Борьба с предрассудками иногда заходила очень далеко. Говорят, будто один монах вошел в храм и плюнул на изваяние Будды; услышав выговор за содеянное, он сказал: «Пожалуйста, покажите мне место, чтобы плюнуть, где нет никакого Будды». Еще один монах холодной ночью порубил деревянное изваяние Будды на дрова. Ниже приводятся некоторые острые высказывания известного монаха IX века в переводе Ху Ши:
«Совершенномудрый ищет не Будду. Будда числится великим убийцей, соблазнившим так много людей, попавших в ловушку и продавших душу дьяволу».
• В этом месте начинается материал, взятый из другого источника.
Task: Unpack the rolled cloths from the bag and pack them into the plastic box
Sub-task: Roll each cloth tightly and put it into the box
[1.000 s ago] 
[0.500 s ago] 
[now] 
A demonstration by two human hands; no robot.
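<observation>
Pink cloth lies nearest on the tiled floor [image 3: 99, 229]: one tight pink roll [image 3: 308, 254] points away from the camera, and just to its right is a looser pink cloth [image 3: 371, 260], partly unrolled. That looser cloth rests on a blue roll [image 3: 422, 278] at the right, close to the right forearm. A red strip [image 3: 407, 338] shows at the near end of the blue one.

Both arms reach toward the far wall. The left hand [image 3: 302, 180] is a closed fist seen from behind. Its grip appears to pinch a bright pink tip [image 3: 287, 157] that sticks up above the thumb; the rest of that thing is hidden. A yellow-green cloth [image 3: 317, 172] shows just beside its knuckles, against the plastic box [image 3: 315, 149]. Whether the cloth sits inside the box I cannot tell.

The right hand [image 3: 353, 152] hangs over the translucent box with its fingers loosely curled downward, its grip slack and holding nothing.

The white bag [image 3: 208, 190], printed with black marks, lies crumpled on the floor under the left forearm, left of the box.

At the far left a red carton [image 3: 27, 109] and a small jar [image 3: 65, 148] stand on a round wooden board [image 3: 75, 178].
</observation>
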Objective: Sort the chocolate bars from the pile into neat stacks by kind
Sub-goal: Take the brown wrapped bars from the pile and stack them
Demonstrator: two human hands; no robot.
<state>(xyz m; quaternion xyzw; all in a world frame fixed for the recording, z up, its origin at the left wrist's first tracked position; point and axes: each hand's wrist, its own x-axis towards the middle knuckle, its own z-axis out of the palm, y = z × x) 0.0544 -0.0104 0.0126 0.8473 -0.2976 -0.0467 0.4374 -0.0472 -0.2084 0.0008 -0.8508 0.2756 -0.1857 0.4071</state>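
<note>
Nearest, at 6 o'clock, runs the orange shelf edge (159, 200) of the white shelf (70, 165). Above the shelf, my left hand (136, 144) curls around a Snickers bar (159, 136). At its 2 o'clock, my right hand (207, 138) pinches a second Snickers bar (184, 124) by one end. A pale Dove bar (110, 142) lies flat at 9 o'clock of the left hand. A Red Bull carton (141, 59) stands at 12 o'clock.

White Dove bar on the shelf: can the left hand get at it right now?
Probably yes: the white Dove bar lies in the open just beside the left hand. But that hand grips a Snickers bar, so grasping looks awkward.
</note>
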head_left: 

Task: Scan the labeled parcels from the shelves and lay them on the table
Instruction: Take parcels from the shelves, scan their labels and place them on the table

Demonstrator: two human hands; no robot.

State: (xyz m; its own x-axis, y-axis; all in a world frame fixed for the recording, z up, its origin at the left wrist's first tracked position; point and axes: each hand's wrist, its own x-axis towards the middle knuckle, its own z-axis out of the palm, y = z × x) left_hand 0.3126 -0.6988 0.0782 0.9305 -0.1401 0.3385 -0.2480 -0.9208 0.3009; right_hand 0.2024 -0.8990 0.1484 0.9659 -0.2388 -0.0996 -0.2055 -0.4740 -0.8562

«Старый мошенник дикарей [Будда] утверждает, будто пережил крушение трех миров. Где же он находится теперь? Разве он тоже не умер, перевалив за рубеж в 80 лет? Разве он чем-то отличался от тебя?»
«Эх, вы, мудрецы, разъедините свое тело и рассудок! Откажитесь от всего и освободите себя от всех пут».
«Я во всем прав, а в ваших словах нет ни капли истины, касающейся поставленного вопроса. Я сам не знаю, что такое дзен-буддизм. Я не учитель, ничего вообще не соображающий. Я – всего лишь старый попрошайка, вымаливающий себе средства на пропитание, рубище и ежедневное испражнение. Что еще мне приходится делать? Но все-таки послушайте меня: ни за что не беритесь делать; идите и пораньше отдайтесь отдыху!»
Миссионер Карл Людвиг Рейчелт говорит, что предводители самой известной в Китае школы дзен «постоянно утверждали, что человек сам по себе обладает силами, необходимыми для достижения святости. И он сам может сотворить собственное счастье, а также преодолеть стоящие перед ним трудности, если только обладает правильным представлением об истинной сути своего человеческого естества».